▶ Exercise description: Down to the last line, set down the material below exactly; skip the pictures.

▶ Collected data:

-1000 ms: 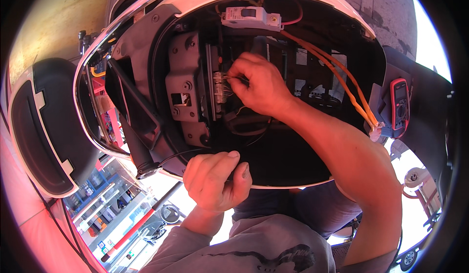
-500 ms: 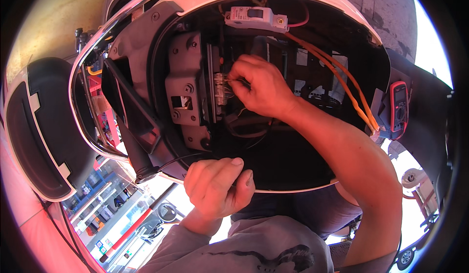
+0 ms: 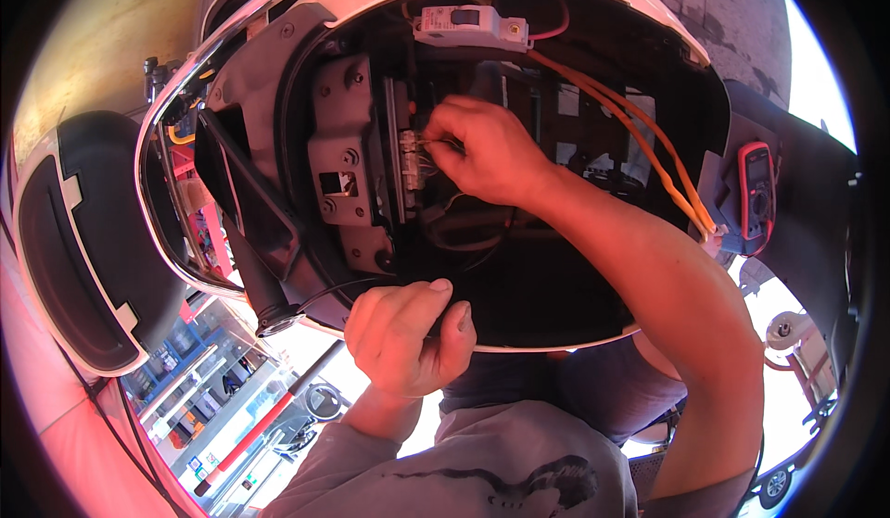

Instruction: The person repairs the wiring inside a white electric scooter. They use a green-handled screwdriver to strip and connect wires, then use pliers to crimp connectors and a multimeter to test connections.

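Note:
Inside the dark compartment of a white-edged scooter body, my right hand [image 3: 487, 152] is closed in a pinch on a thin wire [image 3: 424, 143]. Its fingertips are beside a pale connector block [image 3: 411, 161], which has several fine wires coming out of it. The block sits along a dark upright strip next to a grey metal bracket [image 3: 343, 161]. My left hand [image 3: 403, 337] is at the compartment's near rim, fingers loosely curled and thumb apart, with nothing visible in it. Its palm side is partly hidden.
A grey-white circuit breaker [image 3: 471, 29] lies at the far side, and orange cables [image 3: 640, 133] run from it to the right. A red-edged multimeter [image 3: 757, 194] rests at the right. The black seat [image 3: 111, 240] is at the left; a black cable [image 3: 324, 297] passes near my left hand.
The view has shifted slightly, so the scooter appears a little farther up and left. My right hand keeps its pinch at the connector block, and my left hand stays at the rim.

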`<state>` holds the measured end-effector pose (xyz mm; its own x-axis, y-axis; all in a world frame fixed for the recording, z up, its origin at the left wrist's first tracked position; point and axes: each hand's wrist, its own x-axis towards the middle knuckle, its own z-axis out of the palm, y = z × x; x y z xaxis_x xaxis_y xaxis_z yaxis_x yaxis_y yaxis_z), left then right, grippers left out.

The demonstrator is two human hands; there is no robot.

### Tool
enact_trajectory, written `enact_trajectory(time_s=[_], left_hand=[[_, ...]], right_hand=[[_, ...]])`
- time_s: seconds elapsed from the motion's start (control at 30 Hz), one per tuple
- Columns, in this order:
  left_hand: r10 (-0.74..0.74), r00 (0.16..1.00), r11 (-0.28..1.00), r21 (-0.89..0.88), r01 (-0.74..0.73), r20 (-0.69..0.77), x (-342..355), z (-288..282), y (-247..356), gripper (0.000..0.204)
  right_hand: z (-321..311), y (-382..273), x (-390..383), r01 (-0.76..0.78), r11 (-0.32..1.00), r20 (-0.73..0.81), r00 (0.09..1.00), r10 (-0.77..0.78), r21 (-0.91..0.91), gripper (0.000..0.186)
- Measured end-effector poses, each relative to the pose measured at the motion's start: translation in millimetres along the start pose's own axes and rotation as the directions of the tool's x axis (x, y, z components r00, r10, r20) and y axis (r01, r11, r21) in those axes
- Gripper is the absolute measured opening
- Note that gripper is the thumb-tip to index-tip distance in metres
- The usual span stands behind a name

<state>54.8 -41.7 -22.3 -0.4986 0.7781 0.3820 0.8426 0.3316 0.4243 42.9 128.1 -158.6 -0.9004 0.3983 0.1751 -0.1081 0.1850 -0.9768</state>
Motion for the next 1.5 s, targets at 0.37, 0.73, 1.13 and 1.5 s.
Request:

▶ Solution to this problem:
-1000 ms: 
-500 ms: 
+0 ms: 

Instruction: The person repairs the wiring inside a white electric scooter. They use a green-handled screwdriver to strip and connect wires, then use pliers to crimp connectors and a multimeter to test connections.

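Note:
Inside the dark compartment of a white-edged scooter body, my right hand [image 3: 487, 152] is closed in a pinch on a thin wire [image 3: 424, 143]. Its fingertips are beside a pale connector block [image 3: 411, 161], which has several fine wires coming out of it. The block sits along a dark upright strip next to a grey metal bracket [image 3: 343, 161]. My left hand [image 3: 403, 337] is at the compartment's near rim, fingers loosely curled and thumb apart, with nothing visible in it. Its palm side is partly hidden.
A grey-white circuit breaker [image 3: 471, 29] lies at the far side, and orange cables [image 3: 640, 133] run from it to the right. A red-edged multimeter [image 3: 757, 194] rests at the right. The black seat [image 3: 111, 240] is at the left; a black cable [image 3: 324, 297] passes near my left hand.
The view has shifted slightly, so the scooter appears a little farther up and left. My right hand keeps its pinch at the connector block, and my left hand stays at the rim.
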
`<state>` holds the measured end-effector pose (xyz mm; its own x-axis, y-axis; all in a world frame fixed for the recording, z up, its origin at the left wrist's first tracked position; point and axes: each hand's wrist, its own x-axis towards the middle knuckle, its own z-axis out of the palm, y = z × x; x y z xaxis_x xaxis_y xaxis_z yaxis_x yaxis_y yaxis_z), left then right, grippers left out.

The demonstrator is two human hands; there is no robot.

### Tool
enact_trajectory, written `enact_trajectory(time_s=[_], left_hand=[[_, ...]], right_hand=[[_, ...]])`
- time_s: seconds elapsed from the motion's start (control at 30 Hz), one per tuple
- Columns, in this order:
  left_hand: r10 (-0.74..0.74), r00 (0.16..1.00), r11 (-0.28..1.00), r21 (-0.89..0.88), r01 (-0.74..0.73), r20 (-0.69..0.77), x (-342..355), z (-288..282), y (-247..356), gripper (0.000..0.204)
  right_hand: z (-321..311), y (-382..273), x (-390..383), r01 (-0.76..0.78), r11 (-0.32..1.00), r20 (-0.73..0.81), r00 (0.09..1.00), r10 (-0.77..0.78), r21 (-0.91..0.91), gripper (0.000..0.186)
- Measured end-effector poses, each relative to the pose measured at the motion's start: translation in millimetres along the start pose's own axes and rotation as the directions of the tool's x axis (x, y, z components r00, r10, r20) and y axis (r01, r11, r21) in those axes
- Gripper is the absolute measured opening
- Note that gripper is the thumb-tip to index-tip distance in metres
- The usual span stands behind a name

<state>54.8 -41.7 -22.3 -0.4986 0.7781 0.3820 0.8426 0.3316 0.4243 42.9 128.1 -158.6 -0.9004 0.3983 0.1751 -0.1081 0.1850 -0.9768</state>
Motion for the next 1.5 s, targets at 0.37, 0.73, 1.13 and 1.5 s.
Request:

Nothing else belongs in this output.